Tax cuts may bring some temporary relief for the yachting set, but we’ll all pay for them down the road. Like when your tire blows out hitting a pot hole that there was no money to patch. Or a bridge collapses as your car crosses it. Or the local library scales back its hours to a handful a week.
At the local, state, or federal level, the lower taxes go, the poorer the arts become, the less reliable our transportation grows, the less protected our food and health turns out to be, and the more abused our environment gets.
Why isn’t that basic equation self-evident to everyone, especially the people who have the most money to invest in taxes?
One of the worst things the government can waste its money on is servicing the debt, which results from a mismatch between tax dollars and federal spending.

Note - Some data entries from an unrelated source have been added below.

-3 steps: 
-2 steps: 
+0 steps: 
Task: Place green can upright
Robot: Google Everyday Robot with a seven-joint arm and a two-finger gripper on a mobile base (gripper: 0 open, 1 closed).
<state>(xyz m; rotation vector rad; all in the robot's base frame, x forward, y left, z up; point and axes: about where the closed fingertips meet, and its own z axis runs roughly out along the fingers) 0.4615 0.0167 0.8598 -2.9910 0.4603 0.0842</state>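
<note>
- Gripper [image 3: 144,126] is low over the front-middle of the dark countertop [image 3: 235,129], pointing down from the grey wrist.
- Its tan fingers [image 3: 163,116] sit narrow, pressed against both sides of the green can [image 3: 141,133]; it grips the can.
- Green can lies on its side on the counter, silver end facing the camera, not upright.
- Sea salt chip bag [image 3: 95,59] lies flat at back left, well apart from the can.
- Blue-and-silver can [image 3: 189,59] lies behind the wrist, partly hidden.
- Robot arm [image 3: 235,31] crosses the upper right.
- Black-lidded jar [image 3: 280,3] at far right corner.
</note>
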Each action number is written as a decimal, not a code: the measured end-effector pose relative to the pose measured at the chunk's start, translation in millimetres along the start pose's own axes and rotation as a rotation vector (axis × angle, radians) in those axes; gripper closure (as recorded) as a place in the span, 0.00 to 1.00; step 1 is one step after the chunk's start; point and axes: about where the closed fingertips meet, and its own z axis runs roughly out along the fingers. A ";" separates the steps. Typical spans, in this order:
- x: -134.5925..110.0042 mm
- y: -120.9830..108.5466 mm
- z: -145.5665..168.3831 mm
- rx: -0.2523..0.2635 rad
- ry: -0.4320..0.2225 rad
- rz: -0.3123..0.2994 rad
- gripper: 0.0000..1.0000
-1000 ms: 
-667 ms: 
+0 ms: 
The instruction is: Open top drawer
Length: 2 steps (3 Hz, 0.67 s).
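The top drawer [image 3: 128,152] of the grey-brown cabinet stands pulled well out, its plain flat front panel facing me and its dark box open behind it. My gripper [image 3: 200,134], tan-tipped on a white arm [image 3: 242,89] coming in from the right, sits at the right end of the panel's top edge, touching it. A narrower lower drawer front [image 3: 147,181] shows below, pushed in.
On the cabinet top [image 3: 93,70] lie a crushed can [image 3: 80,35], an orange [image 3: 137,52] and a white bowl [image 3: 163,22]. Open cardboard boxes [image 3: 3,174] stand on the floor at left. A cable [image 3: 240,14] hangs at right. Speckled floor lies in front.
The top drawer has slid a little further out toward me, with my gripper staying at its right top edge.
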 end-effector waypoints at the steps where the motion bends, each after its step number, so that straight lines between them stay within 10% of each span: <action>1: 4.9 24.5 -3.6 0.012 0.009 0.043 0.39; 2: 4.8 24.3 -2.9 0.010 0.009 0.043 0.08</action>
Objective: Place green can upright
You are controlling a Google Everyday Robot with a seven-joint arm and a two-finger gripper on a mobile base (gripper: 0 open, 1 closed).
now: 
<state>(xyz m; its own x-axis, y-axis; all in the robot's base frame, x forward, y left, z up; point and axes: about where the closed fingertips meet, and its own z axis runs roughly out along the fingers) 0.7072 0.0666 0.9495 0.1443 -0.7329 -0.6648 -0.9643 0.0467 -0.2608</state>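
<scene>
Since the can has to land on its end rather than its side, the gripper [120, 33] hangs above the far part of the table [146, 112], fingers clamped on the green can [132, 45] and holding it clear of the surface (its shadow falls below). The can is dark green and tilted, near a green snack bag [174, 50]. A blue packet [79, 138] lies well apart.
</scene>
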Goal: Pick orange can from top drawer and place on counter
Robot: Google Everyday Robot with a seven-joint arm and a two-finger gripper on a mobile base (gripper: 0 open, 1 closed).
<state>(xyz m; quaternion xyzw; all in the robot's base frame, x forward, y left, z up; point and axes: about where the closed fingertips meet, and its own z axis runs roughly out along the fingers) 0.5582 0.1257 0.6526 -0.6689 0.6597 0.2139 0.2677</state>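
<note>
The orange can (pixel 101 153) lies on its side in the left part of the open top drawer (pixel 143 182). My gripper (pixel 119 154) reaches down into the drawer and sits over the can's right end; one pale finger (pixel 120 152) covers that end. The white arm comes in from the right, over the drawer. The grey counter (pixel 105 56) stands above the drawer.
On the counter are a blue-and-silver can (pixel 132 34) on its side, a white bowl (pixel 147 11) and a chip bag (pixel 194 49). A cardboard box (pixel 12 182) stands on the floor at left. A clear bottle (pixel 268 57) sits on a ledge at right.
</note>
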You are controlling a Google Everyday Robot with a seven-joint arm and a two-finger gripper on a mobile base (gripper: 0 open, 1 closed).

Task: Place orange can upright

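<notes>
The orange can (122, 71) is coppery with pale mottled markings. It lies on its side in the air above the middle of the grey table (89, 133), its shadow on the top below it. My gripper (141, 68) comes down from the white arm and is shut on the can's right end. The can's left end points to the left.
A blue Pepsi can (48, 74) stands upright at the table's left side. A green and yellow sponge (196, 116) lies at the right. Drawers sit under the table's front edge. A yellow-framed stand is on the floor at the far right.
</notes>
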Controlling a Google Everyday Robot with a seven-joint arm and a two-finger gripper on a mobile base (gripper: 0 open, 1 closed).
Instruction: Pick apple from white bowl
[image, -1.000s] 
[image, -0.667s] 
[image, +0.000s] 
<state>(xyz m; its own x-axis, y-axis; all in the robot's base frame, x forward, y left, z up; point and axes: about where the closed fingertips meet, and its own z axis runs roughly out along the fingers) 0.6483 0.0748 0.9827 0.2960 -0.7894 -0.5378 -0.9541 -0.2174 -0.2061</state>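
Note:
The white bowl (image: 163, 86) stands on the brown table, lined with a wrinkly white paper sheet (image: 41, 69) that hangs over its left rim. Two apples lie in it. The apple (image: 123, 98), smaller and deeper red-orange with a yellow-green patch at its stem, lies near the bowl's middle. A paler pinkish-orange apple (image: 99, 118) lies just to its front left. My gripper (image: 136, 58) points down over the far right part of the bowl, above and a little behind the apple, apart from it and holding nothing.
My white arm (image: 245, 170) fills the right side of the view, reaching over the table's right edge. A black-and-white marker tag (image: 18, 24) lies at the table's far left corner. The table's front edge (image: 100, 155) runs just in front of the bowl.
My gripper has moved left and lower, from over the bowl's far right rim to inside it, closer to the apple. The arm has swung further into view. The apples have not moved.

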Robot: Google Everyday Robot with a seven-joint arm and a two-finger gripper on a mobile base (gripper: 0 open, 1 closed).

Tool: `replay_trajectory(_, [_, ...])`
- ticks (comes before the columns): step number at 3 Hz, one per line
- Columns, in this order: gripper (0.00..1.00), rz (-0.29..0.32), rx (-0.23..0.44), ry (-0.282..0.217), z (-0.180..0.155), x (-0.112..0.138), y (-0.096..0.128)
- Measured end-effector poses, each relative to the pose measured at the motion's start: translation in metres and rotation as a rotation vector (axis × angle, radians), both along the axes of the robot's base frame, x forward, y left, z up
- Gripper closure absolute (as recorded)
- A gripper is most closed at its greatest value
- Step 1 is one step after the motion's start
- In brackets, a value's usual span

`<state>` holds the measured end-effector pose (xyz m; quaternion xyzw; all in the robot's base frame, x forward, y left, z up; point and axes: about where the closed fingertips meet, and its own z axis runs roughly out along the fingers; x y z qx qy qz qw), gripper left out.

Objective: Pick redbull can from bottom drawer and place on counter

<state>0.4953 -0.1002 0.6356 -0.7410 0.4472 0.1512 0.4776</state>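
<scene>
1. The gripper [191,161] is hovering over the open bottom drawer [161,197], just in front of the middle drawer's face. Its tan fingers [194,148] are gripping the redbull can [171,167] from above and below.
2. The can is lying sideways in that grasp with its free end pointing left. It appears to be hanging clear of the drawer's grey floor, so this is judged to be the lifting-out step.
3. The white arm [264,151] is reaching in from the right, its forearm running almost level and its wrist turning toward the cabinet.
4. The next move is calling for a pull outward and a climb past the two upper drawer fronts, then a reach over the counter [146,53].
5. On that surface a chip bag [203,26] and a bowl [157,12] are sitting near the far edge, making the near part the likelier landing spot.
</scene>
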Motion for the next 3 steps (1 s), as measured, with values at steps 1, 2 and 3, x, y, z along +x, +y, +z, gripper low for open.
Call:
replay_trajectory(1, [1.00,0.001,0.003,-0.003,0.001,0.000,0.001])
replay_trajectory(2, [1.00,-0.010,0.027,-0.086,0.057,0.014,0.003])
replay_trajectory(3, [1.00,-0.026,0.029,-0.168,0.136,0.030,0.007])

Supposedly Congress and the White House settled on a deal on New Year’s Day that would help fix the imbalance between tax revenue and government spending. Payroll taxes returned to where they’d been before Obama’s stimulus measures took effect, and the very richest 1 percent of Americans got their income tax rates restored to levels last seen in the early years of the George W. Bush administration. Capital gains taxes on Americans earning nearly a half-million bucks a year edged up, but they’re still lower than taxes on money earned the old-fashioned way: by working.
Republicans now want to get rid of debt by relying on spending cuts alone in the aftermath of the “Fiscal Cliff” pact. But our tax system needs more fine-tuning. Otherwise, the growing gap between the rich and poor will continue to balloon. As Mother Jones Magazine has deftly illustrated with striking graphics, the top 0.01 percent of American families average nearly $24 million per year in income. The bottom 90 percent of households, meanwhile, are averaging less than $30,000.
Warren Buffett famously complains about paying a lower tax rate than his secretary. But most very rich people don’t share his indignation about this injustice or join his call for it to be remedied with higher rates on people of means. Instead, they invest in lobbyists and politicians happy to do their bidding in exchange for campaign contributions. In return, they get loopholes, exemptions, deductions, and convenient definitions of what is and what isn’t taxable income.
Accountants, tax lawyers, and scallywags of every stripe have built a labyrinthine system riddled with secret passages to let the wealthy bypass gatekeepers and toll collectors. Many loopholes are big enough to fly a corporate jet through, both literally and figuratively.
While the wealthy may indeed cough up a goodly chunk of all the revenue that does get collected, that total is still peanuts compared to the percentage of the national income they take home or the giant share of all the national wealth that they have amassed.
The richest 1 percent of Americans owns three times as much of the nation’s wealth as everyone belonging to the bottom 80 percent. But their tax burden isn’t equally out of proportion, as financial consultant John Talbott demonstrated. By crunching the numbers, he determined that the rich spend a smaller share of their disposable income on taxes than the middle class.
Under-taxing the very rich is one key reason why the United States government has a burgeoning budget deficit. A civilized society would change course.